Requirement
Repeat the data verbatim, images excluded.

Source material
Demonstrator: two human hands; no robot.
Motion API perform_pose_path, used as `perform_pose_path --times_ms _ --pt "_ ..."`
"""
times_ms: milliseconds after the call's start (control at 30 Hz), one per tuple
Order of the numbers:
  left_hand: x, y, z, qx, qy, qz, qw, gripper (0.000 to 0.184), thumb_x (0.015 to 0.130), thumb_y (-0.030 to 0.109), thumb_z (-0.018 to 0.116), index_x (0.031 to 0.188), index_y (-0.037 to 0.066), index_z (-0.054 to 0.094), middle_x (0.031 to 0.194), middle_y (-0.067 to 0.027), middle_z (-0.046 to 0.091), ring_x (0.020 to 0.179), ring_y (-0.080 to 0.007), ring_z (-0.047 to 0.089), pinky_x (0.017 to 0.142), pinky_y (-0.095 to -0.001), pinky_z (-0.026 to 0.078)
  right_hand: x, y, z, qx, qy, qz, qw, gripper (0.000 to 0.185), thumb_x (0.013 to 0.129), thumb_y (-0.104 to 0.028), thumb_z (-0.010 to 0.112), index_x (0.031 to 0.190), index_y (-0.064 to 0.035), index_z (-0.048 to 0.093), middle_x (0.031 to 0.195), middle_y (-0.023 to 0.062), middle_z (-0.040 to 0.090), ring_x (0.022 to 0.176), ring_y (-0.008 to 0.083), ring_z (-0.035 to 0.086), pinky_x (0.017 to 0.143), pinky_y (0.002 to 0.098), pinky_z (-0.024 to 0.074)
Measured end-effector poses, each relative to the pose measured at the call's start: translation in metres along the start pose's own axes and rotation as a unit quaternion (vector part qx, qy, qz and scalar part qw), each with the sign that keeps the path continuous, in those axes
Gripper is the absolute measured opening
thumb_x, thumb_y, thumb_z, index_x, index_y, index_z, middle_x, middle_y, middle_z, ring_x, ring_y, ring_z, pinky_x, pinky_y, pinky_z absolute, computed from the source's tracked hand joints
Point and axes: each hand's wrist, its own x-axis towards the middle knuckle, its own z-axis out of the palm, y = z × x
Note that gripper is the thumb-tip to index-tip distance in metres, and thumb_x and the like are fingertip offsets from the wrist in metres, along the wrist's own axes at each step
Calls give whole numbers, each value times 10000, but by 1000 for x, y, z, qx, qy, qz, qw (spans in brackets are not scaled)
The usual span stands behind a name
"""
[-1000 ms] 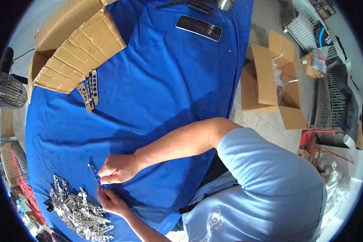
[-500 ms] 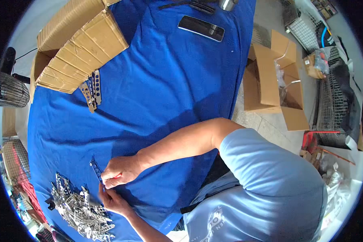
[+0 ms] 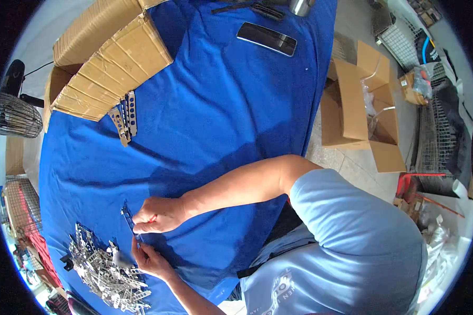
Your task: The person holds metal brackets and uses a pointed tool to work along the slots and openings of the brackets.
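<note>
A narrow perforated metal bracket (image 3: 126,214) is held over the blue cloth. My left hand (image 3: 150,261) pinches its lower end between thumb and fingers. Just above, my right hand (image 3: 160,215) is closed beside the bracket, its fingertips against or very near it. A small red object (image 3: 153,217) shows between the right fingers; most of it is hidden, so its kind is unclear. Close to my left hand lies a loose heap of silvery metal brackets (image 3: 108,278).
Several larger perforated metal strips (image 3: 124,119) lie beside a cardboard box (image 3: 115,65) on the blue-covered table (image 3: 210,115). A phone (image 3: 267,39) and a metal cup (image 3: 301,6) are at the far side. An open carton (image 3: 355,105) stands on the floor; a fan (image 3: 16,115) is opposite.
My right hand has shifted slightly up along the bracket, and a small gap has opened between it and my left hand. The whole view has moved a little.
</note>
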Motion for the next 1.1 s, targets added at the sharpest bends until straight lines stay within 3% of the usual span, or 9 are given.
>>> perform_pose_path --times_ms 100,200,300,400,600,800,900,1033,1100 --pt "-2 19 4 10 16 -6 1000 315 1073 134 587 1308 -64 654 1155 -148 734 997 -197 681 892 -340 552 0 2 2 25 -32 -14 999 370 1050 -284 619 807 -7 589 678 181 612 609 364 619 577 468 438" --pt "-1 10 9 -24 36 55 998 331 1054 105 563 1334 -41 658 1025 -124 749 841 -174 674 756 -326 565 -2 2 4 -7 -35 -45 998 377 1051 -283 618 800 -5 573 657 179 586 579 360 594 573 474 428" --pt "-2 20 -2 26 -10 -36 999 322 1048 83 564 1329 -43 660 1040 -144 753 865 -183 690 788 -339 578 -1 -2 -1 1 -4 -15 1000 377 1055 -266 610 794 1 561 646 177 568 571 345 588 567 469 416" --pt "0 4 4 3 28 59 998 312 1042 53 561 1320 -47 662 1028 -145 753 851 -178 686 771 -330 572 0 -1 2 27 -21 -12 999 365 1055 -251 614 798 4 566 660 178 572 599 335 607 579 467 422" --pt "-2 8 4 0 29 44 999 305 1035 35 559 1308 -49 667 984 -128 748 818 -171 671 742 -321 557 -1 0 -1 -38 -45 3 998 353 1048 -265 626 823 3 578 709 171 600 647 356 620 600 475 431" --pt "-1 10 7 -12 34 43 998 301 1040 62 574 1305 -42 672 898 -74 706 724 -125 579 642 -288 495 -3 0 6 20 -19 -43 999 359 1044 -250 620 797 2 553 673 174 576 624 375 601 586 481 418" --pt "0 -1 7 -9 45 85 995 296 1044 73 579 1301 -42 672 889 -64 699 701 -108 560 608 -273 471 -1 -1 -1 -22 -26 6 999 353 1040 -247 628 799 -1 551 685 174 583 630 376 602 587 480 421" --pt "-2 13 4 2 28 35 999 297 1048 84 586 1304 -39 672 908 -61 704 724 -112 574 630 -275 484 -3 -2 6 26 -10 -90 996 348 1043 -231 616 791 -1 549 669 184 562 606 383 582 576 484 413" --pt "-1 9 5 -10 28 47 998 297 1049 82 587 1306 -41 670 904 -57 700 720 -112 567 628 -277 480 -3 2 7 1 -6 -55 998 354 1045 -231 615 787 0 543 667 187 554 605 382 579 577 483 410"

Reply
Demonstrator: two human hands; no robot.
Motion API perform_pose_path, used as `perform_pose_path --times_ms _ --pt "_ ..."`
"""
times_ms: milliseconds after the call's start (control at 30 Hz), one per tuple
Order of the numbers:
  left_hand: x, y, z, qx, qy, qz, qw, gripper (0.000 to 0.184), thumb_x (0.015 to 0.130), thumb_y (-0.030 to 0.109), thumb_z (-0.018 to 0.116), index_x (0.031 to 0.188), index_y (-0.037 to 0.066), index_z (-0.054 to 0.094), middle_x (0.031 to 0.194), middle_y (-0.067 to 0.027), middle_z (-0.046 to 0.091), ring_x (0.020 to 0.179), ring_y (-0.080 to 0.007), ring_z (-0.047 to 0.089), pinky_x (0.017 to 0.142), pinky_y (-0.095 to -0.001), pinky_z (-0.026 to 0.078)
  right_hand: x, y, z, qx, qy, qz, qw, gripper (0.000 to 0.185), thumb_x (0.013 to 0.129), thumb_y (-0.104 to 0.028), thumb_z (-0.010 to 0.112), index_x (0.031 to 0.190), index_y (-0.064 to 0.035), index_z (-0.048 to 0.093), middle_x (0.031 to 0.195), middle_y (-0.023 to 0.062), middle_z (-0.040 to 0.090), ring_x (0.022 to 0.176), ring_y (-0.008 to 0.083), ring_z (-0.035 to 0.086), pinky_x (0.017 to 0.143), pinky_y (0.002 to 0.098), pinky_z (-0.024 to 0.074)
Measured end-effector poses, each relative to the pose measured at the call's start: translation in metres along the start pose's own axes and rotation as a unit quaternion (vector part qx, qy, qz and scalar part qw), each with the sign that keeps the path continuous, in those axes
Gripper is the absolute measured opening
thumb_x, thumb_y, thumb_z, index_x, index_y, index_z, middle_x, middle_y, middle_z, ring_x, ring_y, ring_z, pinky_x, pinky_y, pinky_z absolute, computed from the source's tracked hand joints
Point and axes: each hand's wrist, its own x-axis towards the middle knuckle, its own z-axis out of the palm, y = z × x
Note that gripper is the thumb-tip to index-tip distance in metres, and thumb_x and the like are fingertip offsets from the wrist in metres, along the wrist's own axes at each step
Calls give whole numbers, each value times 10000, but by 1000 for x, y, z, qx, qy, qz, qw (spans in brackets are not scaled)
The usual span stands behind a name
"""
[-1000 ms] 
[-500 ms] 
[+0 ms] 
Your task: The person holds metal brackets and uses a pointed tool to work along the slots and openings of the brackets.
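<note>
A narrow perforated metal bracket (image 3: 126,214) is held over the blue cloth. My left hand (image 3: 150,261) pinches its lower end between thumb and fingers. Just above, my right hand (image 3: 160,215) is closed beside the bracket, its fingertips against or very near it. A small red object (image 3: 153,217) shows between the right fingers; most of it is hidden, so its kind is unclear. Close to my left hand lies a loose heap of silvery metal brackets (image 3: 108,278).
Several larger perforated metal strips (image 3: 124,119) lie beside a cardboard box (image 3: 115,65) on the blue-covered table (image 3: 210,115). A phone (image 3: 267,39) and a metal cup (image 3: 301,6) are at the far side. An open carton (image 3: 355,105) stands on the floor; a fan (image 3: 16,115) is opposite.
My right hand has shifted slightly up along the bracket, and a small gap has opened between it and my left hand. The whole view has moved a little.
</note>
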Motion for the next 1.1 s, targets added at the sharpest bends until straight lines stay within 3% of the usual span, or 9 are given.
>>> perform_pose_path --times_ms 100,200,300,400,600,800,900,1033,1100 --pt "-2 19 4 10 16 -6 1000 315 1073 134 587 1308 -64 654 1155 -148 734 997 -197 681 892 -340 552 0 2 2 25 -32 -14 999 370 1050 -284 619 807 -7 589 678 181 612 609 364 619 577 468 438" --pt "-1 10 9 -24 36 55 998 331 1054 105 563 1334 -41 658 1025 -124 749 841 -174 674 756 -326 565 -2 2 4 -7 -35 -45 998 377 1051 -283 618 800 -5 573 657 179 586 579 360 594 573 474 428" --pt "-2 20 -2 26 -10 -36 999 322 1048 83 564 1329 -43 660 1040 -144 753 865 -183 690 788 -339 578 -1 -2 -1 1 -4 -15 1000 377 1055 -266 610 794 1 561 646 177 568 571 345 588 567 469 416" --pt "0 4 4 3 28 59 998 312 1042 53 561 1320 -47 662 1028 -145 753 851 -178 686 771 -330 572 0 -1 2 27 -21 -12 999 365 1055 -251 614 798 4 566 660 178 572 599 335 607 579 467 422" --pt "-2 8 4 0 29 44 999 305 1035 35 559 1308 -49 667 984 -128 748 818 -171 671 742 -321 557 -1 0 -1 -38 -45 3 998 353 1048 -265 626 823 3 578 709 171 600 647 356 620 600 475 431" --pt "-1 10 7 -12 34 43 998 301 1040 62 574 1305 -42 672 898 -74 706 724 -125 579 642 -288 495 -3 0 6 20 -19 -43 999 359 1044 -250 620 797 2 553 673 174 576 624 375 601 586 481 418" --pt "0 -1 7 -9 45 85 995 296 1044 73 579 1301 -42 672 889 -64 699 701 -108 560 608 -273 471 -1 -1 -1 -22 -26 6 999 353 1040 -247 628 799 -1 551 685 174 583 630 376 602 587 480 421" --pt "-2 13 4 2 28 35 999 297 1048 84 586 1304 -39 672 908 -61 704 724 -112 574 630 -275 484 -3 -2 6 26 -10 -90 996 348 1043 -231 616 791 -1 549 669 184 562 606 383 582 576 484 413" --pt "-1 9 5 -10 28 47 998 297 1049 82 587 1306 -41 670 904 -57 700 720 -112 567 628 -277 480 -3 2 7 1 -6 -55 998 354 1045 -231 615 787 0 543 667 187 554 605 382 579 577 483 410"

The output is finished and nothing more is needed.